__Task details__: Word for word, the data below must be repeated in full; no picture is to be included.

—————

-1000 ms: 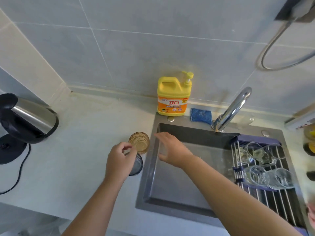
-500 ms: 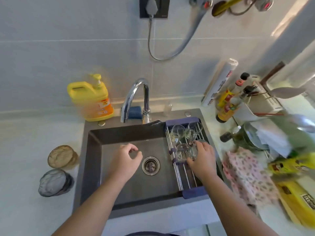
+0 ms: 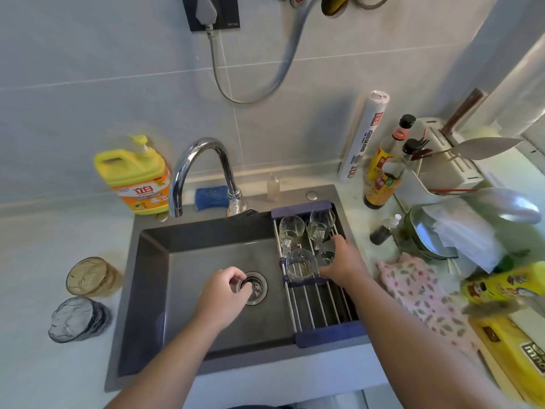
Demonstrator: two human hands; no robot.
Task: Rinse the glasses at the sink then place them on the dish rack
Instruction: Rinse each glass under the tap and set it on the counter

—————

__Output for this task__:
-1000 ms: 
-500 ms: 
+0 ms: 
Demonstrator: two human hands; no robot.
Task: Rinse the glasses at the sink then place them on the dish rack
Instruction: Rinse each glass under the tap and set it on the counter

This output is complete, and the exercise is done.